Ana ajuizou ação em que pleiteava a condenação da autarquia previdenciária estadual a lhe conceder pensão que entendia lhe ser devida em razão da morte de determinado servidor público. Em sua petição inicial, distribuída a uma das Varas de Fazenda Pública da Comarca do Rio de Janeiro, a autora alegou que mantivera por décadas um vínculo de união estável com o servidor, de quem seria dependente financeira. Daí por que, em sua ótica, fazia jus ao benefício pretendido, a despeito do indeferimento de seu requerimento administrativo, pelo ente autárquico. Concluindo a exposição de seus fundamentos, Ana, além da pretensão deduzida em desfavor da autarquia previdenciária, formulou pedido no sentido de que fosse reconhecida a união estável alegada. E, tendo em vista a formulação desse pleito, afeto à seara do direito de família, a autora também incluiu no polo passivo da demanda os filhos do servidor falecido. No que diz respeito à cumulação objetiva de ações formulada por Ana, é correto afirmar que o juiz deverá
- A)indeferi-la, haja vista a incompetência absoluta do juízo fazendário para julgar o pedido de reconhecimento de união estável.

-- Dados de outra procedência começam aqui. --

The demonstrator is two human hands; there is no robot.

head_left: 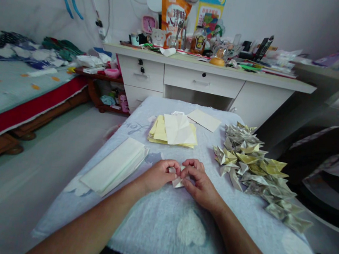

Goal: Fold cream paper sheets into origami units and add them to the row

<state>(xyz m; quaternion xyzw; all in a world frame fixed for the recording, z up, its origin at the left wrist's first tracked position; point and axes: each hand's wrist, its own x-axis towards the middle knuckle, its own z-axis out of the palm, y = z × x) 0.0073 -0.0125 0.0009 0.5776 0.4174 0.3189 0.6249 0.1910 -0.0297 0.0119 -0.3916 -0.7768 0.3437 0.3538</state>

Correta: a competência ratione materiae impede a cumulação objetiva pretendida.
- B)indeferi-la, haja vista a vedação consagrada na legislação processual à cumulação de ações, por importar em cerceamento do direito de defesa da parte ré.
Incorreta: a cumulação de pedidos é admitida pelo CPC quando atendidos os requisitos legais.
- C)deferi-la, pois, embora absoluto o critério de fixação da competência ratione materiae, o princípio da eficiência legitima a solução de duas lides em um único processo.
Incorreta: eficiência não derroga competência absoluta em razão da matéria.
- D)deferi-la, pois os únicos requisitos legais para a cumulação objetiva de ações são a compatibilidade entre os pedidos e a possibilidade de adoção do procedimento comum para eles.
Incorreta: também é requisito que o mesmo juízo seja competente para todos os pedidos.
- E)deferi-la, pois o critério de fixação da competência ratione materiae é relativo, podendo, então, ser derrogado.
Incorreta: competência ratione materiae é absoluta, não relativa.
Gabarito: A
A cumulação de pedidos exige, além de compatibilidade e procedimento adequado, competência do mesmo juízo para todos eles. Pedido principal de família não se cumula em juízo fazendário absolutamente incompetente.